Board of Education meeting. (screenshot from the meeting)
The Department of Education continues working to implement recommendations from the state Dyslexia Board which became law.
The Department’s Brad Niebling gave an update to the Board of Education at their meeting last week and says they’ve been putting together guidance for schools.
“We’ve drafted the first draft of that we took that to the Dyslexia Board in March as well. Gathered feedback from that board and so now what we’re doing we’re taking all that feedback working with our internal staff to make sure that what’s in that guidance also aligns with the other parts of code and rule,” he says.
Niebling is the head of the Bureau of Learner Strategies and Supports. He says they will meet again this week with the dyslexia board to work on the timing and structure for getting the guidance out to schools so it is ready heading into the next school year.
“To make sure that we can leverage the tools that we have at our disposal to accomplish the goal which is also to help schools and families understand what’s in law what’s allowed what’s not allowed, and what’s going to be effective for meeting the needs of these students,” he says.
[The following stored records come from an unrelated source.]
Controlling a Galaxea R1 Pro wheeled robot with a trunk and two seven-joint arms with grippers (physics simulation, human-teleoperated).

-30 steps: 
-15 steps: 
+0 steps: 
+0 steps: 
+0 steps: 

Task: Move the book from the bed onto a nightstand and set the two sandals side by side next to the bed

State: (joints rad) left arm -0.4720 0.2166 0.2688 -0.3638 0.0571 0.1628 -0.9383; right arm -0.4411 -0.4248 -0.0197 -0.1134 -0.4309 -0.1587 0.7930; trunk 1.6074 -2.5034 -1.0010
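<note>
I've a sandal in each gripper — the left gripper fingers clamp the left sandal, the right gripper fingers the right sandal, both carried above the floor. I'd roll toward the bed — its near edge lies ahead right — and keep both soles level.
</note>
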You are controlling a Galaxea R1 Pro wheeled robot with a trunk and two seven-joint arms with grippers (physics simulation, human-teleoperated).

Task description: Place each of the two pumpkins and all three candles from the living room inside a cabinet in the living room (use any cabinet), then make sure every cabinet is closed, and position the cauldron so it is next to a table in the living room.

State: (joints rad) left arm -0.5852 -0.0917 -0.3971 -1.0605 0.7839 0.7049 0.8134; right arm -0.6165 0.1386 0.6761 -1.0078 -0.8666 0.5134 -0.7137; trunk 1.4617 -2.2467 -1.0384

He says the Ed Department will continue working with districts as they move forward. “There’s additional work that’s gonna be needed around technical assistance — which isn’t guidance — it’s taking it that next step,” according to Niebling. “It’s not everything interpretation of the law, but rather here’s effective ways to pursue that which are a district discretion. And then ongoing consultation and coaching with the field around these two things.”
Niebling says the hope is the guidance and process will be in place heading into the next school year. He says that alone is not going to be what it takes to get results. “Effective teaching in a classroom and effective assessment practices that are aligned with what those students need and we’ve got highly talented teachers that are capable of doing that, and have been working on that every day,” Niebling says. “Our hope is to add value here, and working with AEA’s and the folks that they have, including the dyslexia endorsement and wrapping that into the larger structure of supporting early literacy growth and learning.”
Niebling says they also have started a membership campaign to fill the remaining vacancies on the Dyslexia Board — which are a speech language pathologist or psychologist, and a representative of the Institute of Higher Education.